[Input records]
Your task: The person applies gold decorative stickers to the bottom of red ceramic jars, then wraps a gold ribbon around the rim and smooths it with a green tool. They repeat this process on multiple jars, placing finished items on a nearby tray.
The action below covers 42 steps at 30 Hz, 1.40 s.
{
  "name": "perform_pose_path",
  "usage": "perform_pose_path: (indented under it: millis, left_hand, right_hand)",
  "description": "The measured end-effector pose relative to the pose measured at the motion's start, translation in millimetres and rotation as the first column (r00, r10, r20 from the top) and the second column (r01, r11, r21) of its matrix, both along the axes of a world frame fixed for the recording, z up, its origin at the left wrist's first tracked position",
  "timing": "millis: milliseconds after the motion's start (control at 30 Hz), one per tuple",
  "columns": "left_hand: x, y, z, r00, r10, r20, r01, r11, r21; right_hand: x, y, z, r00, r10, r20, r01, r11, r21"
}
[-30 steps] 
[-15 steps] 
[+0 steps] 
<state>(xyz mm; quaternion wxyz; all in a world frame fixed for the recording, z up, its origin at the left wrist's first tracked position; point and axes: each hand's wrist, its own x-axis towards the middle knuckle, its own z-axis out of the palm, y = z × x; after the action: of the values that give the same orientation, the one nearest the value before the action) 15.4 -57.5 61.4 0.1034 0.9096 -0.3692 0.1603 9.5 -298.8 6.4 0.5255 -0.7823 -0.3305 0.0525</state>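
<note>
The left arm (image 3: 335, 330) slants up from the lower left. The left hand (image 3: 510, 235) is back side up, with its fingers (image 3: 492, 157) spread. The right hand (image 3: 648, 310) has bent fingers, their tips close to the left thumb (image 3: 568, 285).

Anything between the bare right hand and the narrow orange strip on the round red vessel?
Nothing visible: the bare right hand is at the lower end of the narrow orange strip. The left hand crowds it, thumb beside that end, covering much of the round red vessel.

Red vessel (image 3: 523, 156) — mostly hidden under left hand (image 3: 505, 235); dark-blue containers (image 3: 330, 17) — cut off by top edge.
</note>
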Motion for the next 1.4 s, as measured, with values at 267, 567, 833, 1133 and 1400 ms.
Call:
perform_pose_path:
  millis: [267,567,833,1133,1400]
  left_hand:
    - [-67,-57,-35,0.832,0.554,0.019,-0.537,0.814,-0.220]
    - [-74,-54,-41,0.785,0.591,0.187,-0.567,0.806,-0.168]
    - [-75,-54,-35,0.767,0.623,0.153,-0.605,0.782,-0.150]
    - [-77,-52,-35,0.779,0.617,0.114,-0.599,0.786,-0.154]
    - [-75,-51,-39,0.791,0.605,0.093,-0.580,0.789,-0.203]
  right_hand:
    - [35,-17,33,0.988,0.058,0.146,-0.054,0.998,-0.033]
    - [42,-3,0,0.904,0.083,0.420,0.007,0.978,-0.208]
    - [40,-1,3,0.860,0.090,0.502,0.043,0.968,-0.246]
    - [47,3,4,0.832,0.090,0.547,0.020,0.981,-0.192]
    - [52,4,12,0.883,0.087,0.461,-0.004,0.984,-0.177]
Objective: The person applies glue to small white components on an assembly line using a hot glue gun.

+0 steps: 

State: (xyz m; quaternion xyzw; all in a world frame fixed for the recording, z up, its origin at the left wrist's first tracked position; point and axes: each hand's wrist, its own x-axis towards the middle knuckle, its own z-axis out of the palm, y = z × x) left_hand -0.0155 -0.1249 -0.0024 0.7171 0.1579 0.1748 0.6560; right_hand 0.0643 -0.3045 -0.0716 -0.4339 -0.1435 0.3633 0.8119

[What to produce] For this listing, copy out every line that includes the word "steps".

[Output of the task]
The action below covers 42 steps at 30 Hz, 1.40 s.
[-30 steps] 
[-15 steps] 
[+0 steps] 
+0 steps: 

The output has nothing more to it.